Much of Canterbury was only lightly impacted by the recession, with Selwyn District rated as New Zealand’s best performing territorial authority in 2010 against a range of social and economic indicators, and with Ashburton, Waimakariri, and Hurunui ranked in the top ten. Some districts were not directly affected by the earthquakes.

The outflow of people from Christchurch in to other areas in Canterbury following the earthquakes has stimulated businesses elsewhere in Canterbury. There may be long-term gains for some of these areas as people migrate from the city into rural areas and outlying towns, stimulating employment growth that was previously in decline. However, once the Christchurch rebuild gains momentum, the flow of workers into the city may hinder regional economic development outside of Christchurch and constrain growth in agriculture.

Agriculture is central to the Canterbury economy, creating seasonal work opportunities throughout the region, with some farms or vineyards desperate for low-skilled workers. Major irrigation developments will further expand agricultural output and employment opportunities across the region.

Wages rates are increasing, particularly in construction

As workers from other industries are drawn toward rebuild activities, there will be some small generalised increases in wages within the region as other sectors seek to retain labour. This was the experience of the mid-2000s construction boom when construction workers were sourced from other sectors including the manufacturing sector.

Construction sector wage growth in Canterbury continues to be stronger than in the rest of New Zealand:

Opportunity Canterbury graph3

Canterbury Economy and Labour Market

Canterbury Economy outlook

CERA publishes an overview of the region’s economic performance along with monthly indicators. These are available from cera.govt.nz/economic-indicators.

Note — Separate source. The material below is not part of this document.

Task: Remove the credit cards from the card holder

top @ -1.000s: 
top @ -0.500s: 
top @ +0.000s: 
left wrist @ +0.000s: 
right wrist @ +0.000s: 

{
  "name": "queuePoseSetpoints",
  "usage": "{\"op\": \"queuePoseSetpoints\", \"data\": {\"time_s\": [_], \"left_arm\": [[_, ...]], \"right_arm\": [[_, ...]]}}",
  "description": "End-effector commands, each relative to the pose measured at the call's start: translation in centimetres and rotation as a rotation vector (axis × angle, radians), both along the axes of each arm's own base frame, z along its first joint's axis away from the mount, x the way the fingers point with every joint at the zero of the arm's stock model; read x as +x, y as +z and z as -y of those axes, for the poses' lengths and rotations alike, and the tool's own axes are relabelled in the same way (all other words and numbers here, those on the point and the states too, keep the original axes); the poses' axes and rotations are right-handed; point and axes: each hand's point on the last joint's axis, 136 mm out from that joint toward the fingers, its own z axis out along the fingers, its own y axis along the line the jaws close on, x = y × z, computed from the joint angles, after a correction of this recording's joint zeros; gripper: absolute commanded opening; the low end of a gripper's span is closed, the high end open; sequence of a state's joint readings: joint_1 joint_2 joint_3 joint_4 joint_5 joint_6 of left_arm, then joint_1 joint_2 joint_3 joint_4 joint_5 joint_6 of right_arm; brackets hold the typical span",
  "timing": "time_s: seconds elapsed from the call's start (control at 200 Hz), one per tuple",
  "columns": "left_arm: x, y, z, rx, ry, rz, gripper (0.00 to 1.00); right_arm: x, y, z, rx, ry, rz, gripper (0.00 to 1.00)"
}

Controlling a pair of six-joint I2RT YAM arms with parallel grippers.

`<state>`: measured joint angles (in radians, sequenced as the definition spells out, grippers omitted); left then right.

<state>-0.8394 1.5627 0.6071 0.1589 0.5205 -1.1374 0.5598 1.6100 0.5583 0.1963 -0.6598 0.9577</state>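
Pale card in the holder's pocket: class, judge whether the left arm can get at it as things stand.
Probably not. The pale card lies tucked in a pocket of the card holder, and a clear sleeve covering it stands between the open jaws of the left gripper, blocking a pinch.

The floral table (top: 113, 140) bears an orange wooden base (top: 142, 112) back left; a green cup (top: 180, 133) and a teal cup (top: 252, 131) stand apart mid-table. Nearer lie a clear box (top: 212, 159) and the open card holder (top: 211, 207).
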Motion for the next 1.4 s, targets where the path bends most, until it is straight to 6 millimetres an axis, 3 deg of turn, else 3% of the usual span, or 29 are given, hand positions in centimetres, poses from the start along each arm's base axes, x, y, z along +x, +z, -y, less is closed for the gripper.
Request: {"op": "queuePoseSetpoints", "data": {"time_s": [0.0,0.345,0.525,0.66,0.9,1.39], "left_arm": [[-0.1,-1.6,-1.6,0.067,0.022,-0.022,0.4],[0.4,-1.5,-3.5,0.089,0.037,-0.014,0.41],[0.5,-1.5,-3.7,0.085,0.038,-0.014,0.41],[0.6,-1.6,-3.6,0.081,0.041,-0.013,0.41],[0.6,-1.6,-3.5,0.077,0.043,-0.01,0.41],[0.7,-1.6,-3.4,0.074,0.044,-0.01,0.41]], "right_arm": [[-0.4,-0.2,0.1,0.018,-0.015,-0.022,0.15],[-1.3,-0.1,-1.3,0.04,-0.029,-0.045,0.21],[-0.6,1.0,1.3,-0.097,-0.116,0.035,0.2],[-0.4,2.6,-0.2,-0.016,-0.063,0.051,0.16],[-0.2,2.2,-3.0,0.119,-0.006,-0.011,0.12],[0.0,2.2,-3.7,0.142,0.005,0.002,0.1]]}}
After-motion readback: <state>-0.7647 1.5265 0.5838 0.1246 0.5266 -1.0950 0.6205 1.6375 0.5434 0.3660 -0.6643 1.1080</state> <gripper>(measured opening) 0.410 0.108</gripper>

As at end-October 2012, estimates of economic activity continue to suggest strong regional growth. Consumer spending is continuing to rebound and the services industry is growing, although the pace of growth appears to be slowing. Additionally, further employers have returned to the Christchurch central city.

There has also been a significant increase in building consents issued in greater Christchurch. A new indicator – the CERA Building Consents Index – illustrates that there has been very high growth in residential and non-residential building consents. In fact, more residential building consents for new dwellings, by number and value, were issued in Canterbury than Auckland during August 2012. This is only the second time that this has happened since publicly available records for these regions began in 1991. The first time that this occurred was in January this year.

At the same time, however, international trade has recently decreased slightly. In particular, the value of exports and imports going through Lyttelton Port have decreased in the last month. The Lyttelton Port Company has also announced a forecast 17% reduction in its 30 June 2013 coal volumes.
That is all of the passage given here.